* _Try it_:
Where does the string "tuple" occur in the records? Copy each line that holds it.

Excerpts from a dataset:
*** Begin section ***

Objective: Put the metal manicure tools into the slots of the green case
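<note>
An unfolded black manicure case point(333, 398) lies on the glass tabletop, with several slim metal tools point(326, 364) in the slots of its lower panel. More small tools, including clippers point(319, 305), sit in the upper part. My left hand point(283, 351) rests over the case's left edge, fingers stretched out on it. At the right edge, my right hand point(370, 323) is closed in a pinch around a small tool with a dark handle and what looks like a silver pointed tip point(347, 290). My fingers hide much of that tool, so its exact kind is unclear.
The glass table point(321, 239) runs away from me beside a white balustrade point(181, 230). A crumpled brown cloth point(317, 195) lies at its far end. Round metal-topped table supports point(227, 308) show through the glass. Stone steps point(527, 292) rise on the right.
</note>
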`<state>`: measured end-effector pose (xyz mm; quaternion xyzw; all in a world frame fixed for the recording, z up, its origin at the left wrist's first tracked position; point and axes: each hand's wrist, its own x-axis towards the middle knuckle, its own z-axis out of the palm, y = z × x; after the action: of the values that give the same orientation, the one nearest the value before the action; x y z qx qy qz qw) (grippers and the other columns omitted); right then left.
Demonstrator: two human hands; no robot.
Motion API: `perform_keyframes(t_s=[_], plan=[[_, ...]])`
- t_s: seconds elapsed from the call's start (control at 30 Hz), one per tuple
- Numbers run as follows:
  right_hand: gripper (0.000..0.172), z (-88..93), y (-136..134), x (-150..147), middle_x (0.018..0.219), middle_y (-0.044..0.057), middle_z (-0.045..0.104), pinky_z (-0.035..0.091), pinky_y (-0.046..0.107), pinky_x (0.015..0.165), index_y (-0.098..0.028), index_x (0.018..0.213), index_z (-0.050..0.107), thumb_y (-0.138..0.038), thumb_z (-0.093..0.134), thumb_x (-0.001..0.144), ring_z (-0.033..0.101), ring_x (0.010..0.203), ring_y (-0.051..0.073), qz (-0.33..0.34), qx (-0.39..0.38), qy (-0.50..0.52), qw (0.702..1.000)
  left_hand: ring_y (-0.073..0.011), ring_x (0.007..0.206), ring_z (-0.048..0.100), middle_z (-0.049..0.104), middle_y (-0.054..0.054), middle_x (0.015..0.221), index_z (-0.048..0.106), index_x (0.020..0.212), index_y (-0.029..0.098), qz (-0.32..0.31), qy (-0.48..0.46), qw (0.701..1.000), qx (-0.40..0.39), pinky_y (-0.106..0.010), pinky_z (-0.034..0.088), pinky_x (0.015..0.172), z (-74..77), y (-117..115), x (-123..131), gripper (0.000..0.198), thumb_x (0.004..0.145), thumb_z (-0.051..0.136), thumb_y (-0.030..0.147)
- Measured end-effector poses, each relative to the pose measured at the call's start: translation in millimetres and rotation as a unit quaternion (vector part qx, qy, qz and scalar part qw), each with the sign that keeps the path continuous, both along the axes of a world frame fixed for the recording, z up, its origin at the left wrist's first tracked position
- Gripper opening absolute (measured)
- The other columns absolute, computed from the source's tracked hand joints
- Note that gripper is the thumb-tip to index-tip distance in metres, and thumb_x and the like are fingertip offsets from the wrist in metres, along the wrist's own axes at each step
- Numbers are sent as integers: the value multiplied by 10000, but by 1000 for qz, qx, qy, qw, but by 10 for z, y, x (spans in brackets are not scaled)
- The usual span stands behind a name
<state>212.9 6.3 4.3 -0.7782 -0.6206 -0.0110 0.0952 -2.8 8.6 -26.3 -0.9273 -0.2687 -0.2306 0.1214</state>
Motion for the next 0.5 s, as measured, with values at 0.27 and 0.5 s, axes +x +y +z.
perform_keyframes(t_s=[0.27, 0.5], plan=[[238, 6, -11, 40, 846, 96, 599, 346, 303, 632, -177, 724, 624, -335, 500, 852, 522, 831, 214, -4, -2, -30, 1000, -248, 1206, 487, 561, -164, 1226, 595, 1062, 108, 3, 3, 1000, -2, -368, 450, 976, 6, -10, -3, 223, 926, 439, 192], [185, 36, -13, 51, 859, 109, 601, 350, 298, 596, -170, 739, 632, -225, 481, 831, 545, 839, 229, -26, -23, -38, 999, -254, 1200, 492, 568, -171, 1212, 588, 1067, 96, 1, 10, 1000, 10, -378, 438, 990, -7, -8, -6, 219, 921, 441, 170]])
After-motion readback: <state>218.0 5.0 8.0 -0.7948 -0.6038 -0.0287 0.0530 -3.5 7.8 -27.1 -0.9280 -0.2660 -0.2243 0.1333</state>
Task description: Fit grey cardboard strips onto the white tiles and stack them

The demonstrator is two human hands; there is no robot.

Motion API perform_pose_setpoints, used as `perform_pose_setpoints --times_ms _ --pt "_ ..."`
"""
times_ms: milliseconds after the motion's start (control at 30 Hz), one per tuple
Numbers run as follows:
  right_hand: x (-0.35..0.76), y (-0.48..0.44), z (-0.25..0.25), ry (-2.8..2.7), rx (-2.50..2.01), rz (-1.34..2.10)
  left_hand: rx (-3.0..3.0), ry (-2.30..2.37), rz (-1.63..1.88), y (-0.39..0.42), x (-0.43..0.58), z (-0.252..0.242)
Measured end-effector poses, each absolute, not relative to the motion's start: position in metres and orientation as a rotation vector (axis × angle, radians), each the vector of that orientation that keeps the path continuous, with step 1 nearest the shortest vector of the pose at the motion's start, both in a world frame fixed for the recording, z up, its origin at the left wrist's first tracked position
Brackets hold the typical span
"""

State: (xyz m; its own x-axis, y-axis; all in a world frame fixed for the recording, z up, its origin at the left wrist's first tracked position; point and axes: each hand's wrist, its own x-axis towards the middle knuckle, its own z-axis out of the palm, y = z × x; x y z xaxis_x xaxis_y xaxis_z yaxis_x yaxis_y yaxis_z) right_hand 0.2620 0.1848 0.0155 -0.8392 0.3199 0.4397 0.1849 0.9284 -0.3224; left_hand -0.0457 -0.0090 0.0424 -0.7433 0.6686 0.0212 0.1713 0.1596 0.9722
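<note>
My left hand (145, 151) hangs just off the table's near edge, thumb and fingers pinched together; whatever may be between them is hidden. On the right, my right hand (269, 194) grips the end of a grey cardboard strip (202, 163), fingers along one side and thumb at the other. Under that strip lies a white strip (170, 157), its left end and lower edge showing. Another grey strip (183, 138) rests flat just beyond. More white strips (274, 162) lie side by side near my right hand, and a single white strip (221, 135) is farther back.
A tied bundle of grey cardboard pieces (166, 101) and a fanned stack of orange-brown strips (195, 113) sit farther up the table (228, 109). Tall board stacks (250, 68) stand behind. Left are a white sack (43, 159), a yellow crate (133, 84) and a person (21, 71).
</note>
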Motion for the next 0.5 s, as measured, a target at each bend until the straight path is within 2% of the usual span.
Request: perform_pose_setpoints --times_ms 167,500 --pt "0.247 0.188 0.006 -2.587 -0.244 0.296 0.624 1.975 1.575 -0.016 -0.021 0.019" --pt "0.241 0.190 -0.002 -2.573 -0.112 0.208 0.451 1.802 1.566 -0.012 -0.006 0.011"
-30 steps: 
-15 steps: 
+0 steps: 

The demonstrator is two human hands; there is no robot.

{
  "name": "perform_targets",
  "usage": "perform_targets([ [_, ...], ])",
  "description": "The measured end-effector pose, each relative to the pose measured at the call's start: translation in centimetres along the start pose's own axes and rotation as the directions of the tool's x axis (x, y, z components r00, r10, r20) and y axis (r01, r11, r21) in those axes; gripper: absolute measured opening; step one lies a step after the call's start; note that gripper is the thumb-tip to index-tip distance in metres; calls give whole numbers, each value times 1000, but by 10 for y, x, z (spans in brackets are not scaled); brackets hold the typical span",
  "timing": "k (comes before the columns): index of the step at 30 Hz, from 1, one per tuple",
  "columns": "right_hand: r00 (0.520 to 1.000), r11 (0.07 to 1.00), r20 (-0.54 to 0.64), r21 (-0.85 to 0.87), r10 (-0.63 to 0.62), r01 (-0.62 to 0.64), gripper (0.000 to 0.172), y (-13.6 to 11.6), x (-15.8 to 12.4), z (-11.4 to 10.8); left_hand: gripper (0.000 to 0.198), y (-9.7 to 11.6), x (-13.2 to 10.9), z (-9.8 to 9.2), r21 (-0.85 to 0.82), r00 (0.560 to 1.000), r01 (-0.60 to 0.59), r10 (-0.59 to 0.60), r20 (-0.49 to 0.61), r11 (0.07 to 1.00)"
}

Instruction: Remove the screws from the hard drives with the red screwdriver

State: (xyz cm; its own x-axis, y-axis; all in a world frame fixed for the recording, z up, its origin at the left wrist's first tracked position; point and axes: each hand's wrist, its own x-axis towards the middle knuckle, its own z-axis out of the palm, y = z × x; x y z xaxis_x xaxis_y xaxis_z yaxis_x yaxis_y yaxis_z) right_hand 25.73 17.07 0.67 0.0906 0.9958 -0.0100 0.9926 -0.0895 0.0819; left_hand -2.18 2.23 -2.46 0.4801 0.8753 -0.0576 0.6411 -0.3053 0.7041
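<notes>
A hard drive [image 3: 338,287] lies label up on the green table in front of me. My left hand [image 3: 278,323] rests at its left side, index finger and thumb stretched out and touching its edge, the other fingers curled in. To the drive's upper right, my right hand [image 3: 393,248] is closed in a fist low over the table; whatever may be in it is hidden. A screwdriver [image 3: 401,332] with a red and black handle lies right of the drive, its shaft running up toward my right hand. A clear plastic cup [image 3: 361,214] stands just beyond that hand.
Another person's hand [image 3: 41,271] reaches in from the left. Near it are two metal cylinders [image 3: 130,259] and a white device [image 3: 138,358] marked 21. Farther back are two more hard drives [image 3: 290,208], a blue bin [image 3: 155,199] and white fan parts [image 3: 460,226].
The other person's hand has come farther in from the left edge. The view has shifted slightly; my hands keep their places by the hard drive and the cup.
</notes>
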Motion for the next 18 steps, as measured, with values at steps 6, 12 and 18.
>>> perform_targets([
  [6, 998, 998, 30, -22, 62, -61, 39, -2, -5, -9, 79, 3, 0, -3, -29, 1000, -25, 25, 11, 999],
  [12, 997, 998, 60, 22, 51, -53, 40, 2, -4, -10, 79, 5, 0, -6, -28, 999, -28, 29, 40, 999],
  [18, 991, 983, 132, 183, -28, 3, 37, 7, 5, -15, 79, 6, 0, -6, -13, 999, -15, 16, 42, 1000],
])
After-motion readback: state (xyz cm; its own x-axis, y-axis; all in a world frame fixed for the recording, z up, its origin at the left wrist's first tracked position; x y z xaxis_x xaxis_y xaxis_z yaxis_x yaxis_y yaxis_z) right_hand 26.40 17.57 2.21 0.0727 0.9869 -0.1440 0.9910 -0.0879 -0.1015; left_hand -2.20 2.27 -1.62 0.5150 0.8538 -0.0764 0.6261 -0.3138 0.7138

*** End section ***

* _Output below_:
- t_s: seconds elapsed from the call's start (control at 30 Hz), one per tuple
times_ms: milliseconds after the motion's start (control at 30 Hz), one per tuple
  "timing": "k (comes before the columns): index of the step at 30 Hz, from 1, one per tuple",

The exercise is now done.